Assistant State Attorney Mark Horn ordered Brown’s arrest without having the sage tested, court records show.

Three months later, Raimondi showed up at the Massage Envy in Weston where Brown works and took her away in handcuffs.

“They arrested me in front of my customers, my boss, my co-workers,” Brown said. She later was subjected to a body cavity search, a strip search and an overnight stay in jail.

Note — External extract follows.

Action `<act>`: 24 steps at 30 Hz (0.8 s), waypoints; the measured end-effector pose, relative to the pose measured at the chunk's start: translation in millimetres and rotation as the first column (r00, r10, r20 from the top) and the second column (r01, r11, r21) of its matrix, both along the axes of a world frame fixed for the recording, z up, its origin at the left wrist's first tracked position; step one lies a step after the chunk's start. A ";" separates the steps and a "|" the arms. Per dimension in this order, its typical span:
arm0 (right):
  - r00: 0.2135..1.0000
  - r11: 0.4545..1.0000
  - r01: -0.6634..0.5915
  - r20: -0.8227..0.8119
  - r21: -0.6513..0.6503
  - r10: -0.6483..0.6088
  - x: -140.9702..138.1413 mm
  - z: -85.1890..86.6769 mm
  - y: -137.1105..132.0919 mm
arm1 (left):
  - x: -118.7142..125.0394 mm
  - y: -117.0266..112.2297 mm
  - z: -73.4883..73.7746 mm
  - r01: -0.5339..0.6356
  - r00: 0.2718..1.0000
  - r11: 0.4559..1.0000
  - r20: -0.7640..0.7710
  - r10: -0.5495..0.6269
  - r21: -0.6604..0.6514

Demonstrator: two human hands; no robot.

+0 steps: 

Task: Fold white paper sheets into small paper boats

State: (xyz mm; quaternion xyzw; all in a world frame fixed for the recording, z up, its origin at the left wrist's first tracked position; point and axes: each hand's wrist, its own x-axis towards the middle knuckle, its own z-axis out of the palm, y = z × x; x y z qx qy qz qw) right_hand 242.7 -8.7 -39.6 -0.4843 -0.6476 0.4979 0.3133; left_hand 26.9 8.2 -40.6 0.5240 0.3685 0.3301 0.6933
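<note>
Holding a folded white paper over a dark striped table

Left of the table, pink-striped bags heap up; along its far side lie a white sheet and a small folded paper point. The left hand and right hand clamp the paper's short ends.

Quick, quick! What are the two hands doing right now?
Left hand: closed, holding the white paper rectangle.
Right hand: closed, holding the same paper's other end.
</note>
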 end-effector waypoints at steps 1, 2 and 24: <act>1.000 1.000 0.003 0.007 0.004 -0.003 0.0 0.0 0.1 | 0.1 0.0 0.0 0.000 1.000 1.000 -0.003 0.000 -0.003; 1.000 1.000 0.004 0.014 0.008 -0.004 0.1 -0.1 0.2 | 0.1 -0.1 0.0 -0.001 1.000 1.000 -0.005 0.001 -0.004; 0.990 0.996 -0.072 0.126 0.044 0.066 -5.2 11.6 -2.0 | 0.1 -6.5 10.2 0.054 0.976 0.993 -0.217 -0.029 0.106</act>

A month later, Brown’s attorney discovered that the sage had never been tested at the Broward Sheriff’s Office crime lab.

“When I found out they didn’t do a lab test, I was outraged,” said her Miami attorney, Bill Ullman. “I raised hell about that.”

On July 23, 2009, Ullman demanded that the sage be tested.

The lab test concluded that the dried sage was not marijuana at all. The criminal charges were dropped.

So the prosecutor swore in a statement that the woman was in possession of marijuana, despite the fact that the sage had never been tested in a lab. And they had three months to test it. This led to Brown’s wrongful arrest in front of customers and colleagues, a strip search, and her detention.

A  judge then tossed Brown’s negligence and malicious prosecution lawsuit because of . . . you guessed it . . . absolute prosecutorial immunity.